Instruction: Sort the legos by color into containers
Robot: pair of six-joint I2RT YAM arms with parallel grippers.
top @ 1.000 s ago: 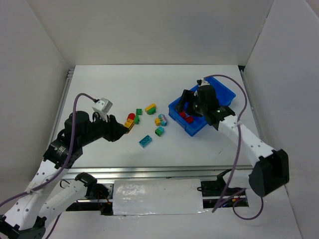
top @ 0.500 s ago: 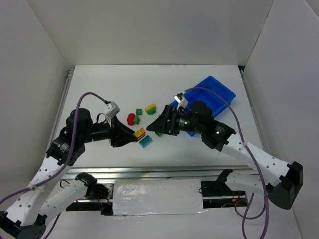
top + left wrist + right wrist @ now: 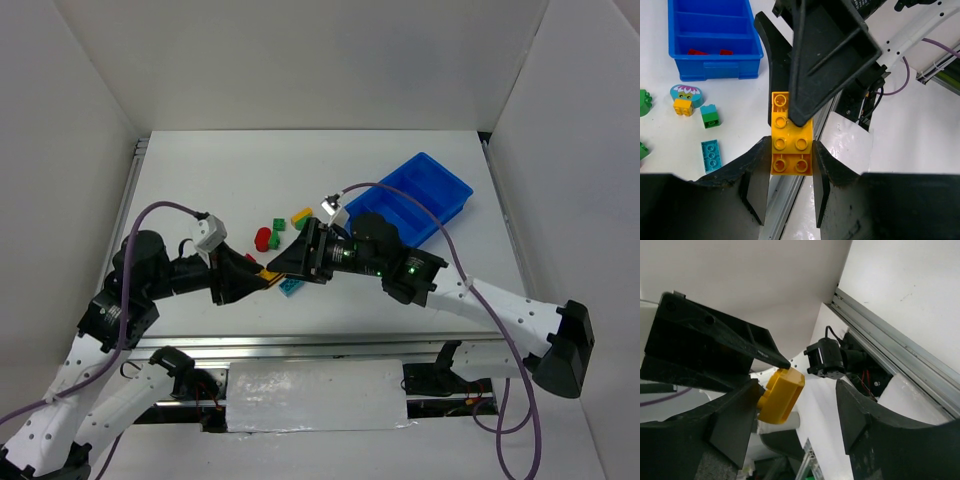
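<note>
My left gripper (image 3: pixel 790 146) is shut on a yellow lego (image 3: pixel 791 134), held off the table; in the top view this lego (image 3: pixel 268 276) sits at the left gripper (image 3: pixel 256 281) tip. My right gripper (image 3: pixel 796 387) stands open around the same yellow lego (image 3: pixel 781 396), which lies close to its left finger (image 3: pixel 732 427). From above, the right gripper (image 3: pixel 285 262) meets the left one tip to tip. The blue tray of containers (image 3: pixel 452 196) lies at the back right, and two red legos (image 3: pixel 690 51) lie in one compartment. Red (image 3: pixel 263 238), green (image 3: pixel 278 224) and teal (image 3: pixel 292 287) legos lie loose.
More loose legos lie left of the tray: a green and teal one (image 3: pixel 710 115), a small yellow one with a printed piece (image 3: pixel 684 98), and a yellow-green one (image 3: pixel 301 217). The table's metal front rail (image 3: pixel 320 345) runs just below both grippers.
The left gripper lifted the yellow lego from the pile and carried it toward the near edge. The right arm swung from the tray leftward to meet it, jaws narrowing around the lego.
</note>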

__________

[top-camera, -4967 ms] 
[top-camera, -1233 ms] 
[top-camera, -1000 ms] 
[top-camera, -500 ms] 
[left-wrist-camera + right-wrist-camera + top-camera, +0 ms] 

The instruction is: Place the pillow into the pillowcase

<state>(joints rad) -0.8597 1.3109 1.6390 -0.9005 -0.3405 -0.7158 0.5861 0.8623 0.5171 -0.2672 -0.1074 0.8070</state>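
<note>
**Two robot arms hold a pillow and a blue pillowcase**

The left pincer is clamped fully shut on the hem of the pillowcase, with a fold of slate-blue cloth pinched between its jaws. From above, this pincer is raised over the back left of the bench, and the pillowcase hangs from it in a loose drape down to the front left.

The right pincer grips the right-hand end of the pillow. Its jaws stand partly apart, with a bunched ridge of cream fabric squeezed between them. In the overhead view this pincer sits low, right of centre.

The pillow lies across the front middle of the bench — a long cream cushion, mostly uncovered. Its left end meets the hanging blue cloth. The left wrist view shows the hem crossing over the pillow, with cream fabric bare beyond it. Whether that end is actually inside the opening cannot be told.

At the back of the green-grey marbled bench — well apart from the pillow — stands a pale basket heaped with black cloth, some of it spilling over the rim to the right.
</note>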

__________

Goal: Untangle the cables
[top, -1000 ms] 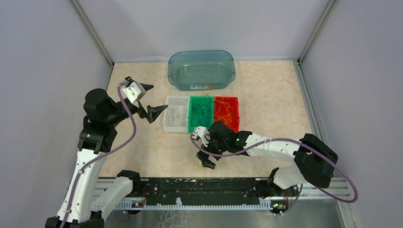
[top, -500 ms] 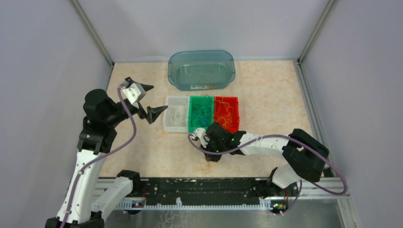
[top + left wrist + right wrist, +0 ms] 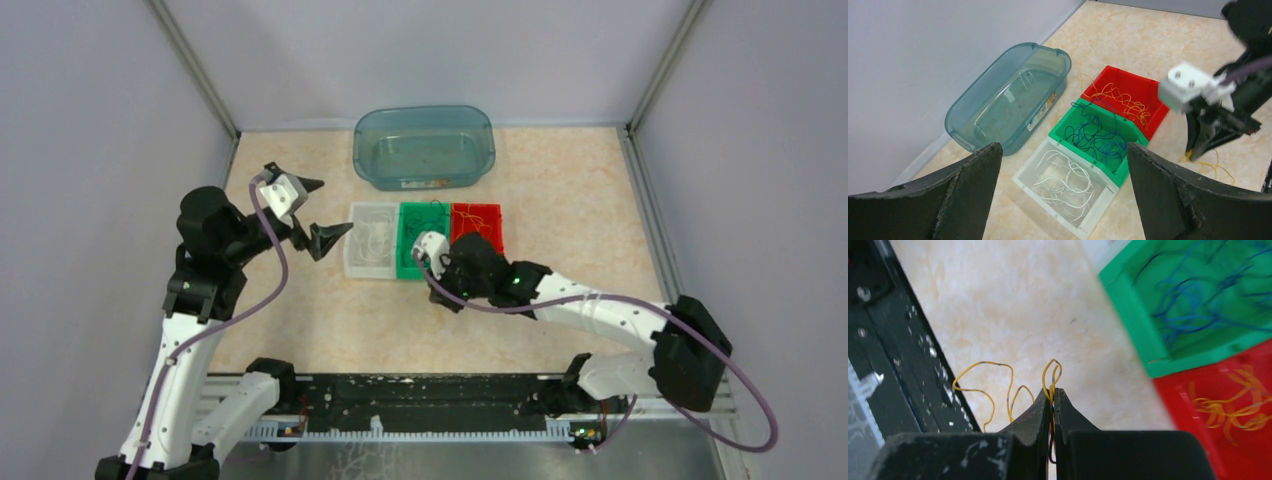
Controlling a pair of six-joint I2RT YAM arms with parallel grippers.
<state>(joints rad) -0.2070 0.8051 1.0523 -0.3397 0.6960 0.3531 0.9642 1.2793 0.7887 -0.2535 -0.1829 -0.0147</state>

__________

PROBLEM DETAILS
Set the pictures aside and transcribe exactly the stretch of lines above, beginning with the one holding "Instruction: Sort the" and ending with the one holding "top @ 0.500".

RESULT BELOW
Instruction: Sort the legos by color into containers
Robot: pair of six-joint I2RT YAM arms with parallel grippers.
top @ 1.000 s ago: 
top @ 0.500 s ago: 

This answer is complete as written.